You’re broke, because you’re not the type that can hold down a job, or really even wants to. So you steal/borrow/beg pocket-change from family or friends. You return bottles and cans to former classmates in shitty uniforms. You struggle and whine about meeting a quota you set yourself, every day.
And then you hurl yourself out doors into the wind stirred star pocked night. You search out places and ingest any offering that helps you numb the thoughts that might have been lit by day. You chase the very last thing happening until it knocks you fucking cold. You can only sleep at the bottom of the sea.
You are incapable of seeing anyone else’s side. Those that give a crap about you will drown in your long wake, and you won’t realize it until much, much later. If at all. If you survive.
A silver hammer dildo would be a fitting end for me, because I was once the kid waving it at the world. Part of me always will be waving some ridiculous thing in front of someone else, for no damn reason but a dance of pain.
I don’t know if I’ll ever be able to wrest from my subconscious a complete accounting of the consequence of my wake.
Sal has moved to the TV room. He is caught in a loop of passing out and texting some lady friend. Like a baby falling asleep eating an apple, waking and eating an apple, falling asleep eating an apple. It’s an entertaining little show. Though I wonder where I’d be in life if this scene were more absurd than familiar.

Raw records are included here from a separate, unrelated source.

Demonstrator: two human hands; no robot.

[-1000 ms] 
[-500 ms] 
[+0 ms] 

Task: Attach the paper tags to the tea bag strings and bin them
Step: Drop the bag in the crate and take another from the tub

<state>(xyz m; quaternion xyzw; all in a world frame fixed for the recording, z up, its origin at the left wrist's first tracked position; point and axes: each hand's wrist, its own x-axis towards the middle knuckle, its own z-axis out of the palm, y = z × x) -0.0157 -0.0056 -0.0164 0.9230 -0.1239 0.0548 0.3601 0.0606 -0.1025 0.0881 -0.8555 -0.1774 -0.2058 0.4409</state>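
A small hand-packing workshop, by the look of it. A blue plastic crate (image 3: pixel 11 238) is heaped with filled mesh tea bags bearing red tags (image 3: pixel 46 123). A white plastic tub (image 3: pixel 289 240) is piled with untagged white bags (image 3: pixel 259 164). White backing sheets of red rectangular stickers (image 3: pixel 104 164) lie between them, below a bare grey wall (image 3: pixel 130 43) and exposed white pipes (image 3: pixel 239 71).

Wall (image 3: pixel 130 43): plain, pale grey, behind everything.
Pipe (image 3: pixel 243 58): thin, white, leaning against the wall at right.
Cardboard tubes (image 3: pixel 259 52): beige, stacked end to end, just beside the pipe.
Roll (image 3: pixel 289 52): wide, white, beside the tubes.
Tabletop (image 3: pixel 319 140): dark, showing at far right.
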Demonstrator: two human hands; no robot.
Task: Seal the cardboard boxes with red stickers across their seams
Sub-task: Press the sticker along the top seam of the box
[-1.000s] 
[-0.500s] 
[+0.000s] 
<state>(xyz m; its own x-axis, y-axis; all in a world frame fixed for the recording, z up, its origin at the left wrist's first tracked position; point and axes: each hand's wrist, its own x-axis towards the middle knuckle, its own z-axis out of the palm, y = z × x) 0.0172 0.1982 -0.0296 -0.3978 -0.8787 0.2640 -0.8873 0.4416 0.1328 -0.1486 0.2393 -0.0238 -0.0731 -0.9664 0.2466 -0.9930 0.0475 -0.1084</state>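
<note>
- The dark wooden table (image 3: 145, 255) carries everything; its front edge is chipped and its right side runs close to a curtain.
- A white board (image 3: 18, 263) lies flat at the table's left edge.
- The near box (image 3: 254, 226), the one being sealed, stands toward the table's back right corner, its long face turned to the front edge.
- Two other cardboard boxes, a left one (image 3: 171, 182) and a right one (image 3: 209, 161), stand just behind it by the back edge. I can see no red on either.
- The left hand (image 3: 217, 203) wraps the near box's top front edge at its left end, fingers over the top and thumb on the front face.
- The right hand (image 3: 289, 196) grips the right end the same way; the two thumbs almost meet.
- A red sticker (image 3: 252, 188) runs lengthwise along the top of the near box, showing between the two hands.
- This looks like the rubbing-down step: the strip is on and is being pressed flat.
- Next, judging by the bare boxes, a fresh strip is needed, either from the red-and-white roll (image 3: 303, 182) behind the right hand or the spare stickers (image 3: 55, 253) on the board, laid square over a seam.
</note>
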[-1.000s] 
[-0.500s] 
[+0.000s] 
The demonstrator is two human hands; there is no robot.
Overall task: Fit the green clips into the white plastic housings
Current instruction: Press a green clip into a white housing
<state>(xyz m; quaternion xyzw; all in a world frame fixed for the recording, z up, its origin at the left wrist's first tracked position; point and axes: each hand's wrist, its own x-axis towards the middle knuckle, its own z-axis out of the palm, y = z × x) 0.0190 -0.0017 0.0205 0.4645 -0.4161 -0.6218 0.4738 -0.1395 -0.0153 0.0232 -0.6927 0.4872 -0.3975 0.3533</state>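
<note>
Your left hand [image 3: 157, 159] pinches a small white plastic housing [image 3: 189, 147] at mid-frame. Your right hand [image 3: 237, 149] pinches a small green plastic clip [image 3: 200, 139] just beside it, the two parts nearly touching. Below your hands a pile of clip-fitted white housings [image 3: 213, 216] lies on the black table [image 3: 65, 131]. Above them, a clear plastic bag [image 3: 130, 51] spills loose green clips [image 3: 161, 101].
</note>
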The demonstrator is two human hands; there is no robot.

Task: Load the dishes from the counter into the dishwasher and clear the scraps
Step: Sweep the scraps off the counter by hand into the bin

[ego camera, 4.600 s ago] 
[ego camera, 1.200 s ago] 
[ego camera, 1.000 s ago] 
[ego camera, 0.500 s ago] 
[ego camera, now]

When a cancer treatment moves through chemo to radiation therapy, you read a ton about balanced systems. Cancer is the overreach of cells that have no cap to their ambition. They can’t get enough of themselves. They need to see their ugly names and flawed faces superimposed over every creation. They bubble out over beautiful works.
The current era of medicine treats this ridiculousness with other versions of ridiculousness. Chemo works by injecting things that attack growing things into a system that survives by making things grow. Radiation works by hiring cells that are excited beyond their normal boundaries to break the balls of cells that are excited beyond their normal boundaries.
It is literally the equivalent of two wrongs make a right. Balancing an off kilter system through unbalanced means.
And it all feels a little too cute. Like genetically engineering a poisonous wart to grow on an indigenous oyster as a means to control an unchecked population of invasive seagulls. Like electro-shocking ourselves un-depressed.
I wonder if we’re playing in the land of too clever. Giving ourselves diseases and curing them in the same bath water. Not really knowing what started it or what it all sets in motion.
If I’m honest with myself, though, that’s probably all we’ve ever done.
Still, I’d like to hear what the Future-Us will think. If the meteors or super influenzas or the black holes or the plastic bag islands or the great melting – give us a chance at perspective. A chance to study our long wake.
But for now, for cancer, for my sister, for all those I meet in small waiting rooms, it’s the right thing to do. Fry it away with hairspray, if that’s what it takes.
When I face this way there are angels, but when I turn that way there are demons.
Sal says. He has climbed back to consciousness to find himself couched between the bright primary colored glow of the television, and the dark golden tungsten of a window lit by street lamp. It’s an understandable archetype to reference, if a little dramatic.
Don’t worry, man. That’s normal.
I say softly. Sal blinks without sight in the direction of my voice, as he immediately fades back to sleep. And I know, whatever happens, I am on this kid’s side. And I am truly thankful for the mirror he has played.
‘I am OK with this,’ lays the phrase mason over the scene.
I am a middle-aged child completely in the breeze. In the land where I was raised, yet as far away as I’ve ever been from any familiar thing. Feeling hardened and clear eyed and hefting great emotional weights, all while watching the flood-mark for being lost as a functional member to society, raise above what I thought was sky.
An unbalanced system, helping balance an unbalanced system.
To the Future-Us, I concede: it may seem funny, the how of these things.